The best way to start an AI project? Don’t think about the models
Did you know that 85% of all AI projects fail to reach the production or operation stage? Why is this the case?
It’s very common for businesses to come up with creative ideas to use AI to improve customer experience or simplify workflows. The barrier to success for these projects often resides in the time and resources it takes to get them into development and then into production. But, as we’ve seen with OpenAI’s new ChatGPT, AI can be as entertaining as it can be problematic.
With so many projects failing, or worse, being inaccurate, chances are that many of these companies are making the same mistakes. The following are some tips that will optimize your chances of success.
Start off on the right foot
The process of AI development suffers from poor planning, project management, and engineering problems. Most business leaders today learn about AI from the media, which often describes the value of AI as magic or as something that can be put into production with just a few sprinkles.
They believe implementing AI can help lower costs, improve margins and boost revenue. With competitors already in motion, it creates AI “FOMO” and executives are pushed to take action quickly despite not having a clear understanding of the overall impact, plan, cost and resources involved in creating a successful and accurate AI project.
With little understanding of the engineering environment, the first logical step should be hiring data scientists to map and plan the challenges that the team may face. However, these data scientists usually have no domain knowledge.
The best way to ensure you are on the correct AI development path is to start your AI project without thinking about the models.
A data scientist entering a new organization with the goal of automating and improving the business will usually try to manually collect enough data to first prove there is value in creating AI. Once a successful proof of concept is made, the team often hits a wall regarding its data management. The organization may not collect, store or manage the data in a way that is “AI friendly.”
For example, a factory that wishes to embed smart fault inspection on a production assembly line will be able to demo the AI project pretty fast by using a single camera on a machine for a few minutes. However, for the project to get put into production and be used daily, it must transition the single-camera demo to 500 cameras operating 24/7. This will require many months or even years to bring the value the AI provides in the demo across the finish line.

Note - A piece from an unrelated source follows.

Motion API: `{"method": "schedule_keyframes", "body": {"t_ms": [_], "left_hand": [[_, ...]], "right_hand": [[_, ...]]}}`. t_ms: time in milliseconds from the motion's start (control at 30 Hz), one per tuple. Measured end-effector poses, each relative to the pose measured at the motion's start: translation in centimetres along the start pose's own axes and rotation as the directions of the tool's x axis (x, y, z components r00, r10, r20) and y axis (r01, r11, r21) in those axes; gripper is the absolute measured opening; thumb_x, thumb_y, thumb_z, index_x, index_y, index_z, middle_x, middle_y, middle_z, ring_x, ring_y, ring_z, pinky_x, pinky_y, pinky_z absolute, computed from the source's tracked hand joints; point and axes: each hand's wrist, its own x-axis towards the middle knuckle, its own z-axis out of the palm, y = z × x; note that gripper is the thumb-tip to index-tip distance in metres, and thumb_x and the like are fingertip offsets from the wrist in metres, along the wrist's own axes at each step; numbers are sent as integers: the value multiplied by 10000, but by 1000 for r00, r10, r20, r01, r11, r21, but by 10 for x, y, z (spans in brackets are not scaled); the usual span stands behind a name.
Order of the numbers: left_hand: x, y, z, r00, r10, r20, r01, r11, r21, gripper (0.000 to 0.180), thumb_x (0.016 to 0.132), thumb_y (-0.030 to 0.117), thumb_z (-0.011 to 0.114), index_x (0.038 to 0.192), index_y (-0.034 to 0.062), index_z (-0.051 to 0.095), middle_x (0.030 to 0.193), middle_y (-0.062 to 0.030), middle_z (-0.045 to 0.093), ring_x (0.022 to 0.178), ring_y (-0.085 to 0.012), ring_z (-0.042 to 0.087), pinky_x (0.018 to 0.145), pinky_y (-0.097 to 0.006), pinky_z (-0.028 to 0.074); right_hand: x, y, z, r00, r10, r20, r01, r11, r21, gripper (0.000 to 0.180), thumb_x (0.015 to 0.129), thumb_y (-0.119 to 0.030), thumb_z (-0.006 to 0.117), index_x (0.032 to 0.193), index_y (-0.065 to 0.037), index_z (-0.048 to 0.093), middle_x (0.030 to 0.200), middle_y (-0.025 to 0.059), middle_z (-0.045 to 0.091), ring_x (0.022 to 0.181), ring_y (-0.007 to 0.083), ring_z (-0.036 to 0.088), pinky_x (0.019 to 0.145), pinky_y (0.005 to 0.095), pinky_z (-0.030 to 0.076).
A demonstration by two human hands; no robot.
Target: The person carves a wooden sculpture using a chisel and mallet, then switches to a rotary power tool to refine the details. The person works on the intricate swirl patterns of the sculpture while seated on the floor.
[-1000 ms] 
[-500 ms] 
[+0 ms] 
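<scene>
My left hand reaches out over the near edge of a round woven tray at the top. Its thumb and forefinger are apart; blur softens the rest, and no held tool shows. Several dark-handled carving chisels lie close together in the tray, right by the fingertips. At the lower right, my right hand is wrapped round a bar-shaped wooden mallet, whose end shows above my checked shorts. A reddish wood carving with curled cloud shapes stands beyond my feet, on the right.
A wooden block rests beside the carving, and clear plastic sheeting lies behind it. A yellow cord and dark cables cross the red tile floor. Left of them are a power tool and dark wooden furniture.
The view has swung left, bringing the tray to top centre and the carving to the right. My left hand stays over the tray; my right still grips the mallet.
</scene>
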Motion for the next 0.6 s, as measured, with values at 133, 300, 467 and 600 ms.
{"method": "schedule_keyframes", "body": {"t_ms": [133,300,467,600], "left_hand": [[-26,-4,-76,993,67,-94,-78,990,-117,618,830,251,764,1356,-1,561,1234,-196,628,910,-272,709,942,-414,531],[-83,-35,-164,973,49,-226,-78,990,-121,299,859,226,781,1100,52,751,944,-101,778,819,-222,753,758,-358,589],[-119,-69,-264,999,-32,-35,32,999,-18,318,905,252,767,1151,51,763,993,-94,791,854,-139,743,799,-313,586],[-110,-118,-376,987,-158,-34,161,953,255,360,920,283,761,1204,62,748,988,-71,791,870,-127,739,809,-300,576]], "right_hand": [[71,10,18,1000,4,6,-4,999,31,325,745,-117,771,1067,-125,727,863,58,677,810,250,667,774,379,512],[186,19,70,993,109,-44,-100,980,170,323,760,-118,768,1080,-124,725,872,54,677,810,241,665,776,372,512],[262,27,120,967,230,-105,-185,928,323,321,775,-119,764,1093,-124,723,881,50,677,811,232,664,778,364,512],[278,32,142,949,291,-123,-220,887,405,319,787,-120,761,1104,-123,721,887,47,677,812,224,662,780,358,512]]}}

Executives should, of course, have in mind a clear idea of the problem they want to solve as well as a business case. But the AI core team should include at least three personas, all of which will be equally important for the success of the project: data scientist, data engineer and domain expert.
A data-centric kickoff
While it may sound strange, the first AI project that is successful within an organization should not involve algorithms or fancy AI models. AI is essentially an effort to automate knowledge. Like all automation efforts, it’s good to start by showing the value of a few examples in a manual, slow and non-scalable manner.
In the kickoff, the data engineer will create a few cases using data and the domain expert will transform these case studies into examples. This step exposes the core of the AI process. The business will have raw data and a goal, and then they will want to get an example, which is the output data as it is ideally imagined.
This process is called data development, and the approach is data-centric by nature since no modeling is involved. This approach has many advantages over the model-first approach, such as
- it requires less investment;
- it utilizes the organization’s strengths (process, data, domain expertise);
- it is faster; and
- it lowers risk.
Once a few examples are completed manually, the business can start planning the AI’s path to production.